PURPOSE: To compare and contrast the properties of different estimators of the average treatment effect in observational studies based on propensity score methods to that estimated in randomized controlled trials (RCT).

BACKGROUND: Randomization of patients to treatment or control groups is assumed to balance the groups on both observed and unobserved patient characteristics. In non-randomized studies patients self-select themselves to treatments. Naïve estimators of the treatment effect are subject to selection bias. Propensity score methods have been used as a means to mitigate the effect of selection bias.

METHODS: We use data from two RCTs (n=237 and n=124) of a cognitive behavioral intervention designed to reduce the severity of symptoms among cancer patients. The benchmark treatment effects are estimated using the physical function and mental health function assessed by the SF-36. We have access to a prospective longitudinal study of a cohort of cancer patients who were undergoing chemotherapy but no cognitive behavioral intervention (n=888). We then construct composite samples of patients from the two RCTs and comparable non-treated and non-randomized patients from the prospective study. The treatment effect is estimated using stratification, nearest neighbor matching, k-nearest neighbor matching, and bias-corrected k-nearest neighbor matching. Heteroscedasticity-robust standard errors are obtained for each estimator. Our propensity score estimators are then compared to the benchmarks from the RCTs.

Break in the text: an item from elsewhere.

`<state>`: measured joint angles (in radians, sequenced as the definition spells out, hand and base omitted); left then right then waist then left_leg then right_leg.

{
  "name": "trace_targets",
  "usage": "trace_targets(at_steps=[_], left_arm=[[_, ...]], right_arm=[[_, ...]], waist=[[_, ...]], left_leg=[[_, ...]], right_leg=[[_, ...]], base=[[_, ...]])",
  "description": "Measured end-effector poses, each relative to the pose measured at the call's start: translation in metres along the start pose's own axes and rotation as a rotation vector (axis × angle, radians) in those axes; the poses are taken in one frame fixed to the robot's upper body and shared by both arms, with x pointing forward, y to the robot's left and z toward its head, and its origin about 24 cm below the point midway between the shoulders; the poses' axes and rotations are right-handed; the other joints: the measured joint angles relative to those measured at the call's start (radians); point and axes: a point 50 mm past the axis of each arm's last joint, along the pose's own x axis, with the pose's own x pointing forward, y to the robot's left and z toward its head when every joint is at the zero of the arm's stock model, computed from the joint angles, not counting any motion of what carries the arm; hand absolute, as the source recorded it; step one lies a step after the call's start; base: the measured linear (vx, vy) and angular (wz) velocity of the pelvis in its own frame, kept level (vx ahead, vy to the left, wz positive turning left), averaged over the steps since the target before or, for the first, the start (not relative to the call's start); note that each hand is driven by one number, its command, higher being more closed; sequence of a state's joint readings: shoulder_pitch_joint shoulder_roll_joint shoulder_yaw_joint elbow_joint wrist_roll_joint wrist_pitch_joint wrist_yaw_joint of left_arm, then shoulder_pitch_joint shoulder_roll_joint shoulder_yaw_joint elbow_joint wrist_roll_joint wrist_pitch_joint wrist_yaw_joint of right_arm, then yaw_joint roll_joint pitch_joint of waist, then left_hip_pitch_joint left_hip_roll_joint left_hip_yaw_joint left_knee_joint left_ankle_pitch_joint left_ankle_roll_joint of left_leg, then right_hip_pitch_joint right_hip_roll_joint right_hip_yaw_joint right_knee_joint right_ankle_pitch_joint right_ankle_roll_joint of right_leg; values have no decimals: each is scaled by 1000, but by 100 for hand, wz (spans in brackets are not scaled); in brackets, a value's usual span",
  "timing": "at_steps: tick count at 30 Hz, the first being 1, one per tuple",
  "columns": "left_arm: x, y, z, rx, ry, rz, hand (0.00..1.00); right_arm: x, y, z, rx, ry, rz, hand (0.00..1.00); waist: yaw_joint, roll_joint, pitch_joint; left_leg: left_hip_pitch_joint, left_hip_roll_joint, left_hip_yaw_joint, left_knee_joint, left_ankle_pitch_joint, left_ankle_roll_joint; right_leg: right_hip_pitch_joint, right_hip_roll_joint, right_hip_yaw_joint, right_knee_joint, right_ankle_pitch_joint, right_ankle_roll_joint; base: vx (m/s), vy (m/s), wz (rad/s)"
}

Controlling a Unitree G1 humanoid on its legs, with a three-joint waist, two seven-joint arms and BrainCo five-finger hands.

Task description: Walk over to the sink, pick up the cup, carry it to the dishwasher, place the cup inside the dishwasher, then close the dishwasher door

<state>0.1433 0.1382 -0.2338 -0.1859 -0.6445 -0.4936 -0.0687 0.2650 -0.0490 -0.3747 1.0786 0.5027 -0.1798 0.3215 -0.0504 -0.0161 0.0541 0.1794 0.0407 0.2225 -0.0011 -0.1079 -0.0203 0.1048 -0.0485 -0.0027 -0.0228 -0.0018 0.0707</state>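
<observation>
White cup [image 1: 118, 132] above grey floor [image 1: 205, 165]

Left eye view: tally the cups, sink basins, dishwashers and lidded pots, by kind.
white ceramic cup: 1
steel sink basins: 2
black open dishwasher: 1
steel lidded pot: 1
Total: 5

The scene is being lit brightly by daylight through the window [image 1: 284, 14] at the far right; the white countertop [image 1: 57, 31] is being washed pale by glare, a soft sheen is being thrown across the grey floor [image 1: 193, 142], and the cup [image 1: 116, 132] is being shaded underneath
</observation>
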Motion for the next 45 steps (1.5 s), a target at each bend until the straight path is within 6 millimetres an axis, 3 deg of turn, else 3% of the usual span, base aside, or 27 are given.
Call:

RESULTS: In comparison with the benchmark effects from the RCTs, the propensity score methods produced estimates that varied widely with the choice of comparison samples and outcomes. Agreement was closer with physical function than with mental health function. Bias was greater when the comparison sample differed from the treatment group on several patient characteristics. No single propensity score estimator dominated the others in estimating the benchmark effects. However, the bias-corrected k-nearest neighbor matching method yields standard errors close to that from the RCTs.

CONCLUSIONS: The choice of propensity score matching technique affected the accuracy of average treatment effect estimation. Strikingly, the effect on estimation of different composite samples we constructed was pronounced. There was closer agreement with the benchmark effect when the comparison samples were similar to the treated group. Our study suggests that propensity score methods do not always yield accurate estimates of average treatment effects. They must be used with caution in observational studies.